Gentherapie: Großbritanniens Parlament stimmt für "Drei-Eltern-Babys"
Das Unterhaus des britischen Parlaments stimmte heute dafür, zwei neue Techniken zur Heilung schwerer unheilbarer Erbkrankheiten gesetzlich zuzulassen. Das entsprechende Gesetz wurde mit 382 zu 128 Stimmen angenommen. Die Methoden namens Vorkerntransfer und Spindeltransfer kurieren erbliche Defekte der Mitochondrien, in denen die Energie liefernden chemischen Reaktionen der Zelle stattfinden. Solche Schäden, die nur von der Mutter auf die Kinder übertragen werden, führen meist zu schweren Behinderungen und verkürzen das Leben der Betroffenen deutlich. Bisher ist kein mit dieser Technik gezeugtes Kind geboren worden, das Verfahren wurde jedoch bereits an menschlichen Zellen erprobt und gilt als zuverlässig. Ein überwiegender Teil der medizinischen Fachwelt unterstützte die Zulassung im Vorfeld der Abstimmung, ebenso wie laut einer Umfrage der zuständigen Aufsichtsbehörde die Mehrheit der Bevölkerung.
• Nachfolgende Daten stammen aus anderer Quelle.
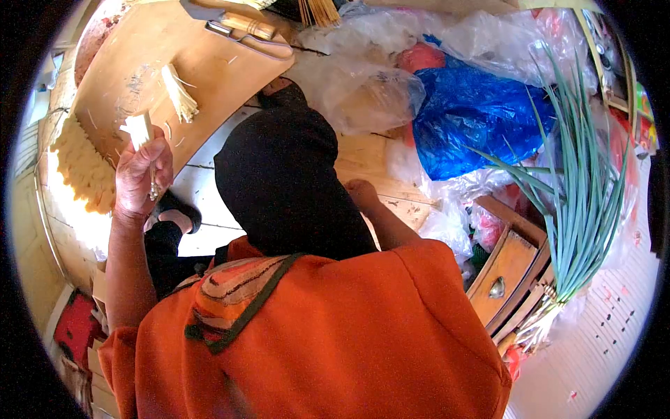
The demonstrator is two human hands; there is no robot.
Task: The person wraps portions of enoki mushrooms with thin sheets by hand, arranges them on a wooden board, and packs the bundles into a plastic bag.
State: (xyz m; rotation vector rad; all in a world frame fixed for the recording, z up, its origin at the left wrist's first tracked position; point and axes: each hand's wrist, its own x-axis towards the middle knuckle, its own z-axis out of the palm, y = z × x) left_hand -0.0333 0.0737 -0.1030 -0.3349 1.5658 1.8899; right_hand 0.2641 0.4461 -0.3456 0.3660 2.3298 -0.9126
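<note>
Gripping a pale bunch (139, 130), perhaps strips, in the left hand (145, 166), with another bunch (181, 96) lying on the board (227, 87), and holding the right hand (361, 196), grip unclear, beside the leg (279, 167).

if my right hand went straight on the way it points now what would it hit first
Probably the black-clad leg, just beside your right hand, though the picture leaves their depth unclear.

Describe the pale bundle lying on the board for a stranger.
Find the large wooden board at upper left. On it, near the left hand, lies a bundle of pale strips. Unlike the similar clump in that hand, it is unheld.
</note>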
Erbliche Mitochondriendefekte beruhen auf genetischen Veränderungen, allerdings nicht im Erbgut der Eizelle selbst, sondern in den Genen der Mitochondrien. Diese Organellen tragen eigene DNA mit 37 Genen, die nicht mit väterlichem Erbgut kombiniert werden – alle Mitochondrien im Körper stammen von jenen der Mutter ab. Die Verfahren, Schäden in diesem separaten Erbgut zu beseitigen, basieren auf der Technik des so genannten Kerntransfers: Der Kern einer Eizelle der Mutter wird auf eine entkernte Eizelle einer gesunden Spenderin – mit gesunden Mitochondrien darin – übertragen. Beide Methoden unterscheiden sich nur darin, wann die Befruchtung stattfindet: vor dem Kerntransfer oder danach. Mit dem Transfer ist die Krankheit dauerhaft geheilt.
Die katholischen und anglikanischen Kirchen kritisierten vor der Abstimmung die Zulassung und forderten mehr Zeit für eine öffentliche Diskussion. Bei den Verfahren finden keine Veränderungen am Erbgut selbst statt – damit ähneln sie eher einer Transplantation als einer gentechnischen Methode, obwohl sie genetische Defekte beheben sollen. "Es gibt keine solide ethische Basis dafür, das Verfahren abzulehnen", schrieb der Ethiker Julian Savulescu von der University of Oxford im "Guardian". Damit das Gesetz in Kraft tritt, muss nun noch das britische Oberhaus zustimmen. Das gilt jedoch als sehr wahrscheinlich, da diese Kammer sich nur selten gegen das Votum des gewählten Parlaments stellt.